The expression “and decision thereon shall be final and binding on the contractor” as occurring in clause 63 refers to the second category of “excepted matters”. (emphasis supplied) 11. In Ramnath International Construction (P) Ltd (supra), the Government of India awarded the contract of construction of aircraft hangar, airtech hangar and connected works as well as road works to the appellant. Disputes in the execution of contract were referred to arbitrator, who passed awards. On appropriate applications, learned single Judge rejected the cases to set aside and made awards rule of the Court. Division Bench partly allowed appeals of Government, aggrieved by which, the contractor filed appeals before Supreme Court. Clause 11(c) of the contract provided that no claim in respect of compensation or otherwise, howsoever arisen, as a result of extensions granted shall be admitted. One of the questions before Supreme Court was whether arbitrator committed legal misconduct in ignoring clause 11(c). Answering the question in the affirmative, apex Court dismissed appeals placing reliance on Ch. Ramalinga Reddy v Superintending Engineer (1999) 9 SCC 610 and Associated Engineering Co. v Government of Andhra Pradesh (1991) 4 SCC 93 = AIR 1992 SC 232 observing as under. Clause (C) provides that where extensions have been granted by reason of the delays enumerated in Clause (A) which were beyond the control of the contractor, or on account of the delays on the part of the employer specified in Clause (B), the contractor is not entitled to make any claim either for compensation or otherwise, arising in whatsoever manner, as a result of such extensions. After enumerating certain delays, sub-clause (viii) of Clause (A) specifically mentions delay on account of any other cause beyond the control of the contractor. The causes for delays specified in clause A, thus, encompass all delays over which the contractor has no control. This will necessarily include any delays attributable to the employer or any delay for which both the employer and the contractor are responsible. The contract thus provides that if there is any delay, attributable either to the contractor or the employer or to both, and the contractor seeks and obtains extension of time for execution on that account, he will not be entitled to claim compensation of any nature, on the ground of such delay, in addition to the extension of time obtained by him.

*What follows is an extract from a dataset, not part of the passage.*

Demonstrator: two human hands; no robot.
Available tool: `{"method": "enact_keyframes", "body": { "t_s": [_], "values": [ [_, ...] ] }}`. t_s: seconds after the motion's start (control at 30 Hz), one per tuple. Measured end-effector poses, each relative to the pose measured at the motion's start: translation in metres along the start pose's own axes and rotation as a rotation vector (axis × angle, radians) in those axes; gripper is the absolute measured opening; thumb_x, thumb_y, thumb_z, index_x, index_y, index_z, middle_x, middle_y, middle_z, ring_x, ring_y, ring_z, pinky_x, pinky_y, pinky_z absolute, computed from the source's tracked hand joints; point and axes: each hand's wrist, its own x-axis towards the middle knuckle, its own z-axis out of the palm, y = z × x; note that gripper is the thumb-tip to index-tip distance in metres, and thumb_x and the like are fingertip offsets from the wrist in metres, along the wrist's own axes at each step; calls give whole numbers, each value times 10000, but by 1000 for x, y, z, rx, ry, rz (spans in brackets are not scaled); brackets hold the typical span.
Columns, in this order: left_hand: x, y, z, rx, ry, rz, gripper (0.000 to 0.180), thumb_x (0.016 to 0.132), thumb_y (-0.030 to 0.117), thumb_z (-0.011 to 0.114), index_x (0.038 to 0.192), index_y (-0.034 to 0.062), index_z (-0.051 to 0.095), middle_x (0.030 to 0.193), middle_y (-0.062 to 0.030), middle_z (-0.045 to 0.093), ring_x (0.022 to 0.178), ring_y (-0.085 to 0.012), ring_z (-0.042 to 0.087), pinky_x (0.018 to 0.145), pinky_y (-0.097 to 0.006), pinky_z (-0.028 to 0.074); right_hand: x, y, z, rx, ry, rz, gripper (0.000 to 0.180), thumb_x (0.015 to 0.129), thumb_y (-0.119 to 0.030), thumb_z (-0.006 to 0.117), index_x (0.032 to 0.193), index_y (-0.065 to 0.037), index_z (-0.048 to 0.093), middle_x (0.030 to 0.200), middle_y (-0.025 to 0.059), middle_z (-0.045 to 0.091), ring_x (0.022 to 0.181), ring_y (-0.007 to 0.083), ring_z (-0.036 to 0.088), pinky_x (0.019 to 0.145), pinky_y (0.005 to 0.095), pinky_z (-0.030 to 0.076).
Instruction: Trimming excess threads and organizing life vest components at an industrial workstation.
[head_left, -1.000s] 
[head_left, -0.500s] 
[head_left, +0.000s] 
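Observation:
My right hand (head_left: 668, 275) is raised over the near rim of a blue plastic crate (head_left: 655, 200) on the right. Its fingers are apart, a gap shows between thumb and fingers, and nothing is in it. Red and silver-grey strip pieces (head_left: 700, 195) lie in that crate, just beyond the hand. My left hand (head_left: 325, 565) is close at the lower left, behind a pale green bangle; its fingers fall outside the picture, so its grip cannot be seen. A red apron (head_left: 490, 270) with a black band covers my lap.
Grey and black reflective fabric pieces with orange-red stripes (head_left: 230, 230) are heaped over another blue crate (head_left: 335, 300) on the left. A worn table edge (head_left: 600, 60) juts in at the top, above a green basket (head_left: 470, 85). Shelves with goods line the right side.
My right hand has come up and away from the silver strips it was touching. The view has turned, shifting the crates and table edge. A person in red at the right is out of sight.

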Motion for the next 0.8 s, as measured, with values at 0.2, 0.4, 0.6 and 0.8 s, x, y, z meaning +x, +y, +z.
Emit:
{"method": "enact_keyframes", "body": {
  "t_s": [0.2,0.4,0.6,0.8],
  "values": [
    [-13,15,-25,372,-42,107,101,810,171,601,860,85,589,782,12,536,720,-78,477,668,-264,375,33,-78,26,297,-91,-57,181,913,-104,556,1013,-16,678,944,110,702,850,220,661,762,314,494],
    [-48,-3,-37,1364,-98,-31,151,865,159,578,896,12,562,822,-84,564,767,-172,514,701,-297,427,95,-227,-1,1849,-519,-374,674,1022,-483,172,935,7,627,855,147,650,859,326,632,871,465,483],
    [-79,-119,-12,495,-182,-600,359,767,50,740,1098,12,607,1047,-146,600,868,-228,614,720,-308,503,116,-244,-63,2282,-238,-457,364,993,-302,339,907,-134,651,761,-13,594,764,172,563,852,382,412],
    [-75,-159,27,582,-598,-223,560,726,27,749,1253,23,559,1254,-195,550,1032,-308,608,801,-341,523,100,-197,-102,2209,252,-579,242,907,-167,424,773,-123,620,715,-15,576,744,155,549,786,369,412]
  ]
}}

Therefore, the claims for compensation as a consequence of delays, that is claim 24 of Hangar Contract and claims 13 to 16 of Road Contract are barred by clause 11(C). 12. We have briefly referred to the fact situation obtaining in the three apex decisions referred to hereinabove. Those were the cases wherein the contract was completed or the contractor sought reference to arbitration in respect of certain items of work beyond the scope of arbitration. These cases do not involve termination of contract by one party. Therefore, we cannot countenance the submission of the counsel for Corporation with regard to the claim for loss of profit made by contractor. On that ground, the award cannot be said to have vitiated or the contractor can be said to be committed misconduct. As held by Supreme Court in Rajasthan State Mines & Minerals Ltd. v Eastern Engg. Enterprises (1999) 9 SCC 283 = AIR 1999 SC 3627 and Sikkim Subba Associates v State of Sikkim (2001) 5 SCC 629 , if the arbitrator has passed a reasoned award on appreciation of facts and law, it is not open to the Court to interfere with the award probing into the mental process of arbitrator to speculate the reasons for and against the award. It is also reiterated in these decisions that if the arbitrator ignored the law or misapplied it, it amounts to arbitrary adjudication and therefore, the Court can interfere in such matters. To say the least, no such ground exists in the award impugned before us calling for interference. Considering the exchange of correspondence between the contractor and the Corporation during the subsistence of contract and at or about the termination, came to the conclusion that delays occurred for the number of breaches committed by Corporation, when the contractor sought for extension of time, the agreement was cancelled. Therefore, any interference is not called for. 13. The next aspect of the matter is award of loss of profit at 15% per annum. The law appears to be well settled that loss of profit can be validly claimed by contractor as and when there is breach of contract by employer.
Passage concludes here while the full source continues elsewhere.